◆ WHAT NEEDS TO BE DONE
Nothing in the records below may change; print them all exactly.

─── DATA PROVIDED

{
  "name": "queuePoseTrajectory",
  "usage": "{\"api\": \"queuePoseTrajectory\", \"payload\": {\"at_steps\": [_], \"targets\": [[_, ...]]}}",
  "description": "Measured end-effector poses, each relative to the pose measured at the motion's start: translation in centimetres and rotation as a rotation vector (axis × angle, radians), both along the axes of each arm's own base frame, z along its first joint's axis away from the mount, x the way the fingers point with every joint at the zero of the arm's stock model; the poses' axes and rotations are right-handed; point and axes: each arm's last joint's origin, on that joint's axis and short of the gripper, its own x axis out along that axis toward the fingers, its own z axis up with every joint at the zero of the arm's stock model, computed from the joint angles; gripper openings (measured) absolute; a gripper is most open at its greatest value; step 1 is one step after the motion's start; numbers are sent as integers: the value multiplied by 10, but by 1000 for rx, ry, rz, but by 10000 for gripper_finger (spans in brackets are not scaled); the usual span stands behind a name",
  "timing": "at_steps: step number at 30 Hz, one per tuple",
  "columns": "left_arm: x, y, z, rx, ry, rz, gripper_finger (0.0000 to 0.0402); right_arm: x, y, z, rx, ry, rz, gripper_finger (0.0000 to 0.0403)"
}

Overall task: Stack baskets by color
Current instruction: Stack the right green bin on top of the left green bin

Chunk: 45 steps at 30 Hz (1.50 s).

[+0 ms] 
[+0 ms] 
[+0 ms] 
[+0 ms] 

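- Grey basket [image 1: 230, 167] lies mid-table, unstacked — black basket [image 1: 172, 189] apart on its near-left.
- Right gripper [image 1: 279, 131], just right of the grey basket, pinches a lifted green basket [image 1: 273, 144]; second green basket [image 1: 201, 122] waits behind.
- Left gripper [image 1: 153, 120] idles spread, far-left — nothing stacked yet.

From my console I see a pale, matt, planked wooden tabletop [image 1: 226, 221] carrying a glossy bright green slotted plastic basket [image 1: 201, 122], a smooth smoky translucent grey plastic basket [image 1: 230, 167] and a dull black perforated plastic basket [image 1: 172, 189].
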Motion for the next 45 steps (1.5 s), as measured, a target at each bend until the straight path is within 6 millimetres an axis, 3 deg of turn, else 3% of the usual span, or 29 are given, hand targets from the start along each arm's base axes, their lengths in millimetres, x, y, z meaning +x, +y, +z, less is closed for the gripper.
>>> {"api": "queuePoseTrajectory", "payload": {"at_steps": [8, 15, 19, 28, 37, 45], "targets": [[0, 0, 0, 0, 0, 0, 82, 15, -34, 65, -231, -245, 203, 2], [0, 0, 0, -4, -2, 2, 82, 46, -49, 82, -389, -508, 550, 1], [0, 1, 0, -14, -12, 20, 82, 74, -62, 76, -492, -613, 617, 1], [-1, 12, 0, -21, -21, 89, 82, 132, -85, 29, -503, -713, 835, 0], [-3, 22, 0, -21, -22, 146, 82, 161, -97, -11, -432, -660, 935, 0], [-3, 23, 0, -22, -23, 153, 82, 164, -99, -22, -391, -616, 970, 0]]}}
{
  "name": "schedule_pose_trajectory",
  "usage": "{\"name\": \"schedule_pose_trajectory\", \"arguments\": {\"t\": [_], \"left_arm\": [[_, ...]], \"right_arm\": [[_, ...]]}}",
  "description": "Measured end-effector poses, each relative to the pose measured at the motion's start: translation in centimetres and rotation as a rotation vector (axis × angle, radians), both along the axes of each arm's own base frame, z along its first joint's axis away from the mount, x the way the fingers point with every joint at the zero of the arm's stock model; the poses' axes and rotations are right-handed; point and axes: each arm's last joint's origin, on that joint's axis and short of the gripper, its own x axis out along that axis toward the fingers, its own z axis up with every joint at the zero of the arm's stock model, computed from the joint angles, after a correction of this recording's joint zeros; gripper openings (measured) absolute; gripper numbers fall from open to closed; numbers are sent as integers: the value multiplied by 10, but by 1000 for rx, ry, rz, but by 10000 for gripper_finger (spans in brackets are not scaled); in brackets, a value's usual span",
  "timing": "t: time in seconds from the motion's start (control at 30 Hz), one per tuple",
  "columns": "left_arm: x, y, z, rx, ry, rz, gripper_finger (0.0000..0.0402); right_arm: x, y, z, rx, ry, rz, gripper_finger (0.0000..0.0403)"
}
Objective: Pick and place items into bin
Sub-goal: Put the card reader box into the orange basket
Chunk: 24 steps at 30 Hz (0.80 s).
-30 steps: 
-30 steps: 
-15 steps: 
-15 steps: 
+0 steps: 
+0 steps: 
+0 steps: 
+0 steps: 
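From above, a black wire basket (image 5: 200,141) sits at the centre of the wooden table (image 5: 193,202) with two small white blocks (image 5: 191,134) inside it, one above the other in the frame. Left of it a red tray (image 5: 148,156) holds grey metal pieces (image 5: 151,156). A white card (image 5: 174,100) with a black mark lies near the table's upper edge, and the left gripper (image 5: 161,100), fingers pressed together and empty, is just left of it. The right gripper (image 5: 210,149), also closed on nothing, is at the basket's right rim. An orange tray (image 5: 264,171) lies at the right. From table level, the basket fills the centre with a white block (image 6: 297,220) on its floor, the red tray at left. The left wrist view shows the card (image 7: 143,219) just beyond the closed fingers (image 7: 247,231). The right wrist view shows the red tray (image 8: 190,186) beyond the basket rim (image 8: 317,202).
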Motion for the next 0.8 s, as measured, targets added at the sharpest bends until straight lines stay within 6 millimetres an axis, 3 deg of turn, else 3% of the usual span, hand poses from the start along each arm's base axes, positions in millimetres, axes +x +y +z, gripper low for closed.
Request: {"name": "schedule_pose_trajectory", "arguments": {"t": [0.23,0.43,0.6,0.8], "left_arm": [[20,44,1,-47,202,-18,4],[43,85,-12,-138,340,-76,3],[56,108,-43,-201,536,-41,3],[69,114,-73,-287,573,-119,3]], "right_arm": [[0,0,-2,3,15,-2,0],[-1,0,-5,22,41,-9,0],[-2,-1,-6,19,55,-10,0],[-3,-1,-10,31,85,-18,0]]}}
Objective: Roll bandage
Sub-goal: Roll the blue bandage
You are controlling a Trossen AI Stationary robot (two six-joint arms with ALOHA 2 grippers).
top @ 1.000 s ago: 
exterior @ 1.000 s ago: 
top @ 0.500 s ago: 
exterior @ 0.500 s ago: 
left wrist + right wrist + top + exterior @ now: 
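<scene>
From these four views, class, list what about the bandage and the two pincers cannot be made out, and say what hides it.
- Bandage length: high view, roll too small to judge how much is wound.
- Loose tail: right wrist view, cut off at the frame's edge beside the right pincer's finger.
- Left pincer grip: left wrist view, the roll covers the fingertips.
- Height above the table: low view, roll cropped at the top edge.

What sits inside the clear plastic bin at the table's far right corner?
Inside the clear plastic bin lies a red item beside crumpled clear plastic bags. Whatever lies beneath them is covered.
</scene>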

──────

◆ RESPONSE AREA
{
  "name": "queuePoseTrajectory",
  "usage": "{\"api\": \"queuePoseTrajectory\", \"payload\": {\"at_steps\": [_], \"targets\": [[_, ...]]}}",
  "description": "Measured end-effector poses, each relative to the pose measured at the motion's start: translation in centimetres and rotation as a rotation vector (axis × angle, radians), both along the axes of each arm's own base frame, z along its first joint's axis away from the mount, x the way the fingers point with every joint at the zero of the arm's stock model; the poses' axes and rotations are right-handed; point and axes: each arm's last joint's origin, on that joint's axis and short of the gripper, its own x axis out along that axis toward the fingers, its own z axis up with every joint at the zero of the arm's stock model, computed from the joint angles; gripper openings (measured) absolute; a gripper is most open at its greatest value; step 1 is one step after the motion's start; numbers are sent as integers: the value multiplied by 10, but by 1000 for rx, ry, rz, but by 10000 for gripper_finger (spans in brackets are not scaled); the usual span stands behind a name",
  "timing": "at_steps: step number at 30 Hz, one per tuple",
  "columns": "left_arm: x, y, z, rx, ry, rz, gripper_finger (0.0000 to 0.0402); right_arm: x, y, z, rx, ry, rz, gripper_finger (0.0000 to 0.0403)"
}

Overall task: Stack baskets by color
Current instruction: Stack the right green bin on top of the left green bin

Chunk: 45 steps at 30 Hz (1.50 s).

[+0 ms] 
[+0 ms] 
[+0 ms] 
[+0 ms] 

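- Grey basket [image 1: 230, 167] lies mid-table, unstacked — black basket [image 1: 172, 189] apart on its near-left.
- Right gripper [image 1: 279, 131], just right of the grey basket, pinches a lifted green basket [image 1: 273, 144]; second green basket [image 1: 201, 122] waits behind.
- Left gripper [image 1: 153, 120] idles spread, far-left — nothing stacked yet.

From my console I see a pale, matt, planked wooden tabletop [image 1: 226, 221] carrying a glossy bright green slotted plastic basket [image 1: 201, 122], a smooth smoky translucent grey plastic basket [image 1: 230, 167] and a dull black perforated plastic basket [image 1: 172, 189].
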Motion for the next 45 steps (1.5 s), as measured, a target at each bend until the straight path is within 6 millimetres an axis, 3 deg of turn, else 3% of the usual span, or 29 are given, hand targets from the start along each arm's base axes, their lengths in millimetres, x, y, z meaning +x, +y, +z, less is closed for the gripper.
>>> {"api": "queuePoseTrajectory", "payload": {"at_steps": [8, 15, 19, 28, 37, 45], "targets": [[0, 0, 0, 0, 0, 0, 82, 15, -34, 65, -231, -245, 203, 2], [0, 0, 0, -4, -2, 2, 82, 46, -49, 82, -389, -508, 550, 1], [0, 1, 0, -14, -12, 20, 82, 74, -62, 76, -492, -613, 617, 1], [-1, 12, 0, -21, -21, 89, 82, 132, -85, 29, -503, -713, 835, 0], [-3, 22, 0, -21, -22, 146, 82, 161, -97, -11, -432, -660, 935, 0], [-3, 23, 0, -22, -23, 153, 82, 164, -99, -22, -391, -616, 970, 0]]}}
{
  "name": "schedule_pose_trajectory",
  "usage": "{\"name\": \"schedule_pose_trajectory\", \"arguments\": {\"t\": [_], \"left_arm\": [[_, ...]], \"right_arm\": [[_, ...]]}}",
  "description": "Measured end-effector poses, each relative to the pose measured at the motion's start: translation in centimetres and rotation as a rotation vector (axis × angle, radians), both along the axes of each arm's own base frame, z along its first joint's axis away from the mount, x the way the fingers point with every joint at the zero of the arm's stock model; the poses' axes and rotations are right-handed; point and axes: each arm's last joint's origin, on that joint's axis and short of the gripper, its own x axis out along that axis toward the fingers, its own z axis up with every joint at the zero of the arm's stock model, computed from the joint angles, after a correction of this recording's joint zeros; gripper openings (measured) absolute; gripper numbers fall from open to closed; numbers are sent as integers: the value multiplied by 10, but by 1000 for rx, ry, rz, but by 10000 for gripper_finger (spans in brackets are not scaled); in brackets, a value's usual span",
  "timing": "t: time in seconds from the motion's start (control at 30 Hz), one per tuple",
  "columns": "left_arm: x, y, z, rx, ry, rz, gripper_finger (0.0000..0.0402); right_arm: x, y, z, rx, ry, rz, gripper_finger (0.0000..0.0403)"
}
Objective: Pick and place items into bin
Sub-goal: Put the card reader box into the orange basket
Chunk: 24 steps at 30 Hz (0.80 s).
-30 steps: 
-30 steps: 
-15 steps: 
-15 steps: 
+0 steps: 
+0 steps: 
+0 steps: 
+0 steps: 
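From above, a black wire basket (image 5: 200,141) sits at the centre of the wooden table (image 5: 193,202) with two small white blocks (image 5: 191,134) inside it, one above the other in the frame. Left of it a red tray (image 5: 148,156) holds grey metal pieces (image 5: 151,156). A white card (image 5: 174,100) with a black mark lies near the table's upper edge, and the left gripper (image 5: 161,100), fingers pressed together and empty, is just left of it. The right gripper (image 5: 210,149), also closed on nothing, is at the basket's right rim. An orange tray (image 5: 264,171) lies at the right. From table level, the basket fills the centre with a white block (image 6: 297,220) on its floor, the red tray at left. The left wrist view shows the card (image 7: 143,219) just beyond the closed fingers (image 7: 247,231). The right wrist view shows the red tray (image 8: 190,186) beyond the basket rim (image 8: 317,202).
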Motion for the next 0.8 s, as measured, targets added at the sharpest bends until straight lines stay within 6 millimetres an axis, 3 deg of turn, else 3% of the usual span, hand poses from the start along each arm's base axes, positions in millimetres, axes +x +y +z, gripper low for closed.
Request: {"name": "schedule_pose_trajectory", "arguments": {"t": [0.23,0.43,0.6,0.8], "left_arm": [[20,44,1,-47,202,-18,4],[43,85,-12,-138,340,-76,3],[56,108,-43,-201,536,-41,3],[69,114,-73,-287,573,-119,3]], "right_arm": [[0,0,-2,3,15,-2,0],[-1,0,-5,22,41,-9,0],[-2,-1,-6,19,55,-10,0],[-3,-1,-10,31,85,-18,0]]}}
Objective: Roll bandage
Sub-goal: Roll the blue bandage
You are controlling a Trossen AI Stationary robot (two six-joint arms with ALOHA 2 grippers).
top @ 1.000 s ago: 
exterior @ 1.000 s ago: 
top @ 0.500 s ago: 
exterior @ 0.500 s ago: 
left wrist + right wrist + top + exterior @ now: 
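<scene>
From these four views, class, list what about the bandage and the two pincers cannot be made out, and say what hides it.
- Bandage length: high view, roll too small to judge how much is wound.
- Loose tail: right wrist view, cut off at the frame's edge beside the right pincer's finger.
- Left pincer grip: left wrist view, the roll covers the fingertips.
- Height above the table: low view, roll cropped at the top edge.

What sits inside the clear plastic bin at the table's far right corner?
Inside the clear plastic bin lies a red item beside crumpled clear plastic bags. Whatever lies beneath them is covered.
</scene>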

What needed an answer now has one.